__Task directions__
The entire listing that follows must be repeated exactly, pictures excluded.

__Available data__
- - -

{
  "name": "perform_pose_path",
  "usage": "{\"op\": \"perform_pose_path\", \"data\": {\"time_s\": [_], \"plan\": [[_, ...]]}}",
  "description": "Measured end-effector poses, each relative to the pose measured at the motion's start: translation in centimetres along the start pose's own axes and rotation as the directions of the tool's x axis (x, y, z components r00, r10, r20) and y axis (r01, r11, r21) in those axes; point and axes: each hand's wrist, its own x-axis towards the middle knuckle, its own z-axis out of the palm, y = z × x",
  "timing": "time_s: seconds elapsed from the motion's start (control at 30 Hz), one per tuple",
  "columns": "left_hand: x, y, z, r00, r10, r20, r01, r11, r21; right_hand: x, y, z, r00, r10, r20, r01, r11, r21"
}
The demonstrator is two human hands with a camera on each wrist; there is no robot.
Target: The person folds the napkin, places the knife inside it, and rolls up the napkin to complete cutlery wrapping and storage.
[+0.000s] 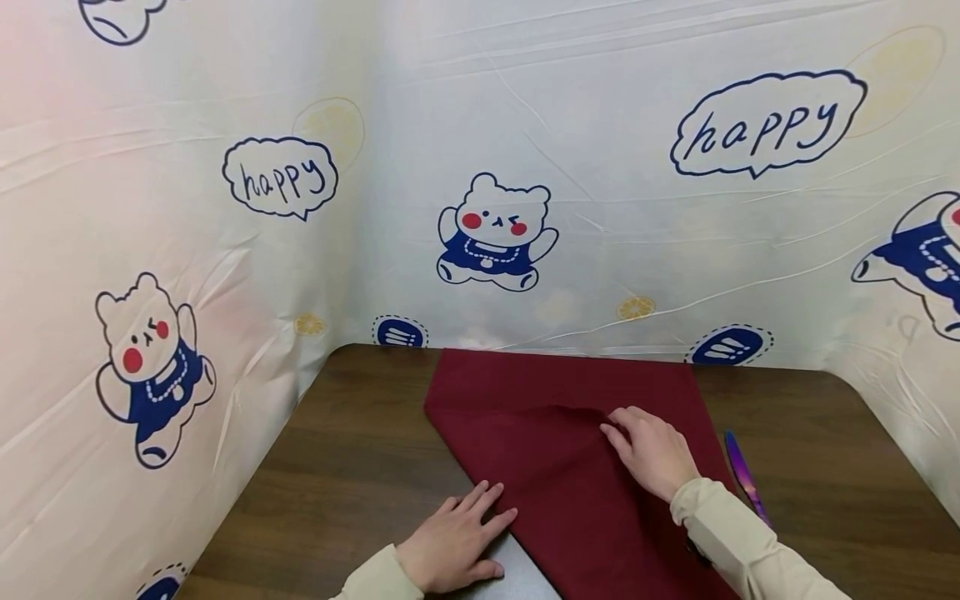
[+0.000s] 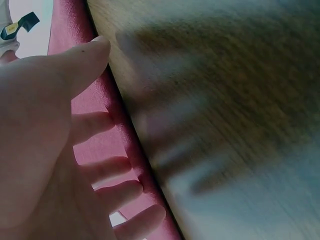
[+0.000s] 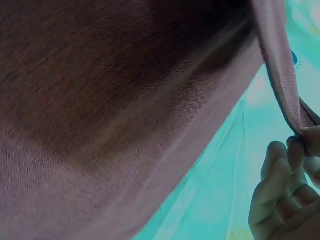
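A dark red cloth (image 1: 551, 492) lies folded over on a wooden table (image 1: 337, 458), its slanted left edge running down toward me. My right hand (image 1: 651, 450) pinches the edge of its upper layer, which is slightly raised in the head view. In the right wrist view, thumb and fingertips hold a gathered bit of the cloth (image 3: 125, 130). My left hand (image 1: 453, 542) has its fingers spread, with the fingertips at the cloth's left edge. The left wrist view shows those straight fingers (image 2: 112, 195) along that folded edge. What lies beneath the upper layer is mostly hidden.
A shiny purple-blue knife (image 1: 744, 475) lies right of the cloth, close to my right sleeve (image 1: 738, 533). A pale printed curtain (image 1: 600, 250) with cartoon bears stands along the table's back and sides. Light glares off the table by my left hand.
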Motion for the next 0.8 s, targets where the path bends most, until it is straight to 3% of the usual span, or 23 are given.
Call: {"op": "perform_pose_path", "data": {"time_s": [0.2,0.8], "plan": [[0.6,0.1,-0.1,1.0,0.0,0.007,0.0,1.0,-0.001,0.7,0.8,-0.7,0.998,0.059,0.018,-0.059,0.998,0.033],[3.2,1.0,-0.7,0.996,-0.012,0.09,0.019,0.997,-0.069,1.3,3.1,-1.9,0.995,0.096,0.011,-0.096,0.993,0.07]]}}
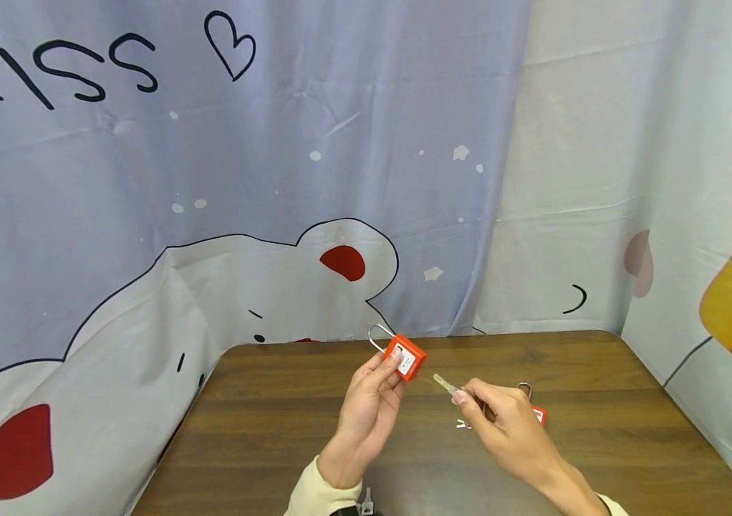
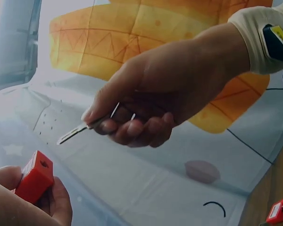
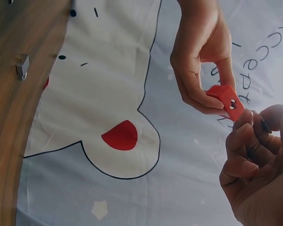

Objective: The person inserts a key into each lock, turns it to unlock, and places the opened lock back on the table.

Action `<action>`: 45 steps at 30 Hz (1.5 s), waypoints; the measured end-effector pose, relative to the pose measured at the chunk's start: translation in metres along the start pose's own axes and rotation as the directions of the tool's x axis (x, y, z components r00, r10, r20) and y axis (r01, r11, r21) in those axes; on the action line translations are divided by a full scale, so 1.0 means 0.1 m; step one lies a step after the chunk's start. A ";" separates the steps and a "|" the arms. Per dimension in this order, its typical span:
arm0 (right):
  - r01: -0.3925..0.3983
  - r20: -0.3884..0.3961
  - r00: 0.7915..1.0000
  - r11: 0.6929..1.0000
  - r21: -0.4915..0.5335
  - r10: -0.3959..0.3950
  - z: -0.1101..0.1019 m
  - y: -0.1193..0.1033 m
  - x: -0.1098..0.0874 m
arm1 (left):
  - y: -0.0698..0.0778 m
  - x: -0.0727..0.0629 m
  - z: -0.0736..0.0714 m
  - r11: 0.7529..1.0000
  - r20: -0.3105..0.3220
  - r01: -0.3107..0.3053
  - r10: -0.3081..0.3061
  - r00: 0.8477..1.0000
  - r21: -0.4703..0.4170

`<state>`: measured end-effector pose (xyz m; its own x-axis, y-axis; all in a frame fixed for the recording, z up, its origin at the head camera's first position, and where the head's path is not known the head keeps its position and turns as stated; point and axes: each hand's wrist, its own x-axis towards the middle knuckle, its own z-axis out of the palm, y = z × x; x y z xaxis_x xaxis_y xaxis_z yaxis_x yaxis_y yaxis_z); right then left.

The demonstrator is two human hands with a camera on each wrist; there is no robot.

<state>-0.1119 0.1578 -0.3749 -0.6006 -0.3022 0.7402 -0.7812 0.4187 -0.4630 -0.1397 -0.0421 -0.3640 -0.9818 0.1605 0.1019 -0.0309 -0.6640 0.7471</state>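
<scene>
My left hand (image 1: 369, 416) pinches a red padlock (image 1: 410, 358) with a white label, thumb on the label. Its silver shackle points up and left. In the right wrist view, the padlock's end with the keyhole (image 3: 233, 104) faces my right hand. That hand (image 1: 508, 430) pinches a silver key (image 1: 445, 385) between thumb and forefinger, the blade pointing at the padlock with a short gap between them. The left wrist view shows thin metal, like a ring, among the right fingers, whose other fingertips curl in.
A second red padlock (image 1: 538, 413) lies on the wooden table (image 1: 263, 430), partly behind my right hand. A small silver padlock-like piece (image 3: 22, 67) is on the table in the right wrist view. Printed curtains (image 1: 405, 179) hang behind and beside the table.
</scene>
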 end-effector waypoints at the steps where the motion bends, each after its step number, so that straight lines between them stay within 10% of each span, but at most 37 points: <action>1: 0.004 0.000 1.000 1.000 0.004 -0.004 0.01 -0.01 0.01 | 0.00 -0.01 0.00 1.000 0.000 0.004 -0.004 1.000 -0.007; 45: 0.005 0.031 0.999 0.985 0.175 -0.011 0.18 -0.02 -0.03 | -0.17 -0.28 0.09 0.994 0.055 0.020 -0.026 0.998 0.107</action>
<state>-0.1118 0.1420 -0.3849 -0.5972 -0.3335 0.7295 -0.8020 0.2606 -0.5375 -0.1096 -0.0288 -0.3730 -0.9688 0.2174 0.1187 -0.0301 -0.5790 0.8148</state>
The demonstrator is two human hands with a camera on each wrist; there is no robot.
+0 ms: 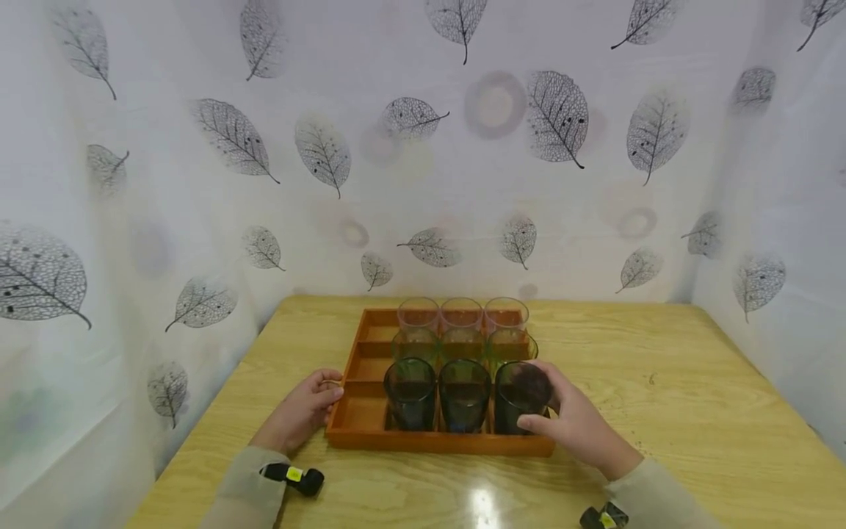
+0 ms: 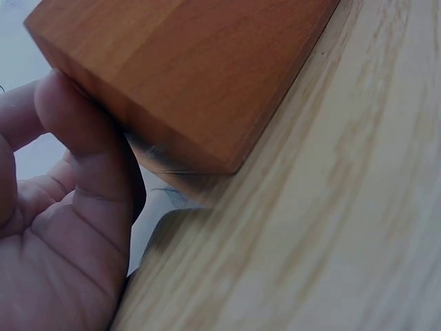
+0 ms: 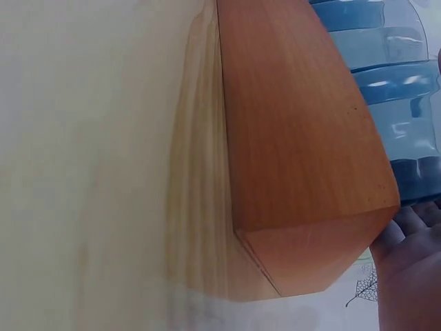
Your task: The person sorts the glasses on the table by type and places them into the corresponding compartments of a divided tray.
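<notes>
A shallow reddish-brown wooden tray [image 1: 436,442] with divided compartments lies on the table. My left hand [image 1: 304,411] holds the tray's left wall, and its thumb touches the wood at the corner in the left wrist view. Around the dark tinted glass [image 1: 518,411] at the tray's front right curl the fingers and thumb of my right hand [image 1: 581,422]. That glass stands upright in the front row, beside a middle dark glass [image 1: 465,404] and a left one [image 1: 411,404]. Seen from the right wrist, the glasses look bluish, and part of my right hand [image 3: 413,269] is out of frame.
Behind the dark glasses stand a row of pale yellow-green glasses [image 1: 463,345] and a back row of pinkish clear glasses [image 1: 460,314]. The pale wood table [image 1: 661,382] extends on both sides. A leaf-patterned curtain [image 1: 463,206] surrounds its back and sides.
</notes>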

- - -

__Exercise solution__
{
  "name": "perform_pose_path",
  "usage": "{\"op\": \"perform_pose_path\", \"data\": {\"time_s\": [_], \"plan\": [[_, ...]]}}",
  "description": "Measured end-effector poses, each relative to the pose measured at the motion's start: translation in centimetres along the start pose's own axes and rotation as the directions of the tool's x axis (x, y, z components r00, r10, r20) and y axis (r01, r11, r21) in those axes; point and axes: each hand's wrist, its own x-axis towards the middle knuckle, its own z-axis out of the palm, y = z × x",
  "timing": "time_s: seconds elapsed from the motion's start (control at 30 Hz), one per tuple",
  "columns": "left_hand: x, y, z, r00, r10, r20, r01, r11, r21; right_hand: x, y, z, r00, r10, r20, r01, r11, r21"
}
The demonstrator is two human hands with a camera on each wrist; there is no robot.
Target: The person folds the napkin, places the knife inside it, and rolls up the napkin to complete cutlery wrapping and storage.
[+0.000s] 
[+0.000s] 
[+0.000s] 
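A dark red cloth (image 1: 551, 492) lies folded over on a wooden table (image 1: 337, 458), its slanted left edge running down toward me. My right hand (image 1: 651, 450) pinches the edge of its upper layer, which is slightly raised in the head view. In the right wrist view, thumb and fingertips hold a gathered bit of the cloth (image 3: 125, 130). My left hand (image 1: 453, 542) has its fingers spread, with the fingertips at the cloth's left edge. The left wrist view shows those straight fingers (image 2: 112, 195) along that folded edge. What lies beneath the upper layer is mostly hidden.
A shiny purple-blue knife (image 1: 744, 475) lies right of the cloth, close to my right sleeve (image 1: 738, 533). A pale printed curtain (image 1: 600, 250) with cartoon bears stands along the table's back and sides. Light glares off the table by my left hand.
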Motion for the next 0.8 s, targets where the path bends most, until it is straight to 3% of the usual span, or 23 are given.
Call: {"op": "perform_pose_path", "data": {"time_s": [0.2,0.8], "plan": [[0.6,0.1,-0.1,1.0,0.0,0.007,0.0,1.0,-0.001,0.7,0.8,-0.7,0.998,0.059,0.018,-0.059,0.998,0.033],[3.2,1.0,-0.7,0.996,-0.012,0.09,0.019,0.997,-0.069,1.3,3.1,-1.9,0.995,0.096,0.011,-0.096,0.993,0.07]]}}

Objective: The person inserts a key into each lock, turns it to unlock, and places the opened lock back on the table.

Action `<action>`: 45 steps at 30 Hz (1.5 s), waypoints; the measured end-effector pose, relative to the pose measured at the chunk's start: translation in metres along the start pose's own axes and rotation as the directions of the tool's x axis (x, y, z components r00, r10, r20) and y axis (r01, r11, r21) in those axes; on the action line translations are divided by a full scale, so 1.0 means 0.1 m; step one lies a step after the chunk's start. A ";" separates the steps and a "|" the arms. Per dimension in this order, its typical span:
arm0 (right):
  - r01: -0.3925..0.3983
  - r20: -0.3884..0.3961
  - r00: 0.7915..1.0000
  - r11: 0.6929..1.0000
  - r21: -0.4915..0.5335
  - r10: -0.3959..0.3950
  - z: -0.1101..0.1019 m
  - y: -0.1193..0.1033 m
  - x: -0.1098..0.0874 m
arm1 (left):
  - y: -0.0698..0.0778 m
  - x: -0.0727..0.0629 m
  - z: -0.0736..0.0714 m
  - r11: 0.7529..1.0000
  - r20: -0.3105..0.3220
  - r01: -0.3107..0.3053
  - r10: -0.3081..0.3061
  - r00: 0.8477..1.0000
  - r21: -0.4703..0.4170

`<state>`: measured end-effector pose (xyz m; its own x-axis, y-axis; all in a frame fixed for the recording, z up, its origin at the head camera's first position, and where the head's path is not known the head keeps its position and turns as stated; point and axes: each hand's wrist, its own x-axis towards the middle knuckle, its own z-axis out of the palm, y = z × x; x y z xaxis_x xaxis_y xaxis_z yaxis_x yaxis_y yaxis_z); right then left.

The demonstrator is two human hands with a camera on each wrist; there is no robot.

<state>-0.1119 0.1578 -0.3749 -0.6006 -0.3022 0.7402 -0.7812 0.4187 -0.4630 -0.1397 -0.0421 -0.3640 -0.9818 0.1605 0.1019 -0.0309 -0.6640 0.7471</state>
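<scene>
My left hand (image 1: 369, 416) pinches a red padlock (image 1: 410, 358) with a white label, thumb on the label. Its silver shackle points up and left. In the right wrist view, the padlock's end with the keyhole (image 3: 233, 104) faces my right hand. That hand (image 1: 508, 430) pinches a silver key (image 1: 445, 385) between thumb and forefinger, the blade pointing at the padlock with a short gap between them. The left wrist view shows thin metal, like a ring, among the right fingers, whose other fingertips curl in.
A second red padlock (image 1: 538, 413) lies on the wooden table (image 1: 263, 430), partly behind my right hand. A small silver padlock-like piece (image 3: 22, 67) is on the table in the right wrist view. Printed curtains (image 1: 405, 179) hang behind and beside the table.
</scene>
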 end-effector waypoints at the steps where the motion bends, each after its step number, so that straight lines between them stay within 10% of each span, but at most 37 points: <action>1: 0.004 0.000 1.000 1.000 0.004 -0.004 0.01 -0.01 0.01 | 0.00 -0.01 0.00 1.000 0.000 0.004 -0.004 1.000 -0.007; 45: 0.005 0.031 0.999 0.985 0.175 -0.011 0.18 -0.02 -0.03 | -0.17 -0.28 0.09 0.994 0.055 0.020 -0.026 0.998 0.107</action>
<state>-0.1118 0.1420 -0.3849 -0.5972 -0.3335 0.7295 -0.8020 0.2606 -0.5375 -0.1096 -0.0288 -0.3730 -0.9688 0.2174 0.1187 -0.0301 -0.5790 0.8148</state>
The demonstrator is two human hands with a camera on each wrist; there is no robot.
+0 ms: 
+0 ms: 
+0 ms: 
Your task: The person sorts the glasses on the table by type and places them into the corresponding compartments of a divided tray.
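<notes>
A shallow reddish-brown wooden tray [image 1: 436,442] with divided compartments lies on the table. My left hand [image 1: 304,411] holds the tray's left wall, and its thumb touches the wood at the corner in the left wrist view. Around the dark tinted glass [image 1: 518,411] at the tray's front right curl the fingers and thumb of my right hand [image 1: 581,422]. That glass stands upright in the front row, beside a middle dark glass [image 1: 465,404] and a left one [image 1: 411,404]. Seen from the right wrist, the glasses look bluish, and part of my right hand [image 3: 413,269] is out of frame.
Behind the dark glasses stand a row of pale yellow-green glasses [image 1: 463,345] and a back row of pinkish clear glasses [image 1: 460,314]. The pale wood table [image 1: 661,382] extends on both sides. A leaf-patterned curtain [image 1: 463,206] surrounds its back and sides.
</notes>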

No additional output will be produced.